If you leverage Google Analytics you can turn on site search tracking to start gathering and analyzing this user data. The types of searches people conduct on your site can tell you a lot about how they are interacting with your site and potential friction points. An example would be if you sell home improvement products, and you get a significant amount of site searches for “sprinkler heads.” Your navigation lists “Irrigation” but the high rate of search queries could indicate an ineffective navigation path. This presents an opportunity to test out more user-friendly navigation language that enables users to more quickly find what they are looking for.
Analyze Social Media Sentiment
Sometimes great insights on your digital experience can come from sources outside of the experience. Social sentiment analysis is a technique through which you can analyze words to determine the sentiment behind it. It combines machine learning and natural language processing (NLP) to achieve this. There is a lot of text feedback out on the web about your brand and understanding the sentiment behind it will give you valuable insight into what your customers and prospects really think of your brand and where you can focus on improving their experience. There are a couple of ways to dig into sentiment analysis:
Leverage the Twitter API and Python (an open-source, versatile coding language) to do a sentiment analysis of tweets about your digital experience. This type of analysis is a way to “computationally” determine whether a group of similar tweets are positive, negative, or neutral. To fetch tweets through the Twitter API, one needs to register an App through their Twitter account and leverage a Python library for processing textual data like TextBlob.
Sentiment Analysis Platforms
Don’t know Python? Try one of the Social Media Sentiment Analysis platforms like Keyhole. If you don’t have a full data science team to analyze and report on every online conversation, you can leverage platforms that offer out-of-the-box reporting and analysis to gain insight into what is being said about your brand.

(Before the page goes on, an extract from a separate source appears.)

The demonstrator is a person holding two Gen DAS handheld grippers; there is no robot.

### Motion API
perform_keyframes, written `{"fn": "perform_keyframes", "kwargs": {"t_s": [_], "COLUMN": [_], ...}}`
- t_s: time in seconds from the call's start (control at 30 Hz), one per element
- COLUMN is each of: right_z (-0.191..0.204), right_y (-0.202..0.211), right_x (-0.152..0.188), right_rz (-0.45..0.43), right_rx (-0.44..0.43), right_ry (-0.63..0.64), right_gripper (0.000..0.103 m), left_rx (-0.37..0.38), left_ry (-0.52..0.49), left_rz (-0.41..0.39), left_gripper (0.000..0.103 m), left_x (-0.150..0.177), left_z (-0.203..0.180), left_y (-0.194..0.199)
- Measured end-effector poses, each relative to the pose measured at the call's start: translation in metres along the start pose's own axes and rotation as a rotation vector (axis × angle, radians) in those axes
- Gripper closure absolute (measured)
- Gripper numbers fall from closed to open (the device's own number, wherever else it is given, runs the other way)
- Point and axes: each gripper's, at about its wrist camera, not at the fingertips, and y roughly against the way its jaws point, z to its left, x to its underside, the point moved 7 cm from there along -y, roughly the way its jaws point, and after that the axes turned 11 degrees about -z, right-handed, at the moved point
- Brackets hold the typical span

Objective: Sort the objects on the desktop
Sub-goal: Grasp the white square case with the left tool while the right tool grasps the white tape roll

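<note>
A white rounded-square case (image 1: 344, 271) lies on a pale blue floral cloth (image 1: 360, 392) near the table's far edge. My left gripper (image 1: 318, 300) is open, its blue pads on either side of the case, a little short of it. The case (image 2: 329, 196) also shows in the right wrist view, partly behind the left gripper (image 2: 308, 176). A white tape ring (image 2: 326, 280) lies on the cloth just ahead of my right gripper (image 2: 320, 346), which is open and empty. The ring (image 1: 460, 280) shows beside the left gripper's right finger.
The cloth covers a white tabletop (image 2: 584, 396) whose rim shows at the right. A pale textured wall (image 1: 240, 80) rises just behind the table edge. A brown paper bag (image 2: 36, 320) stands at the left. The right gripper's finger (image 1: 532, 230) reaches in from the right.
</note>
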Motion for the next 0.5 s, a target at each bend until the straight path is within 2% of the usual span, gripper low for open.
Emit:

Analyze Voice of the Customer (VOC) Data
Similar to analyzing social media sentiment, you can leverage Python to prepare and analyze any voice of the customer data. If you can access the data no matter if it is call center transcripts, survey data, online reviews, etc. it can be used for sentiment analysis.
There are also platforms such as Nice Satmetrix purpose-built to transform your text data into actionable stories that will help you identify customer pain points and improve customer experience.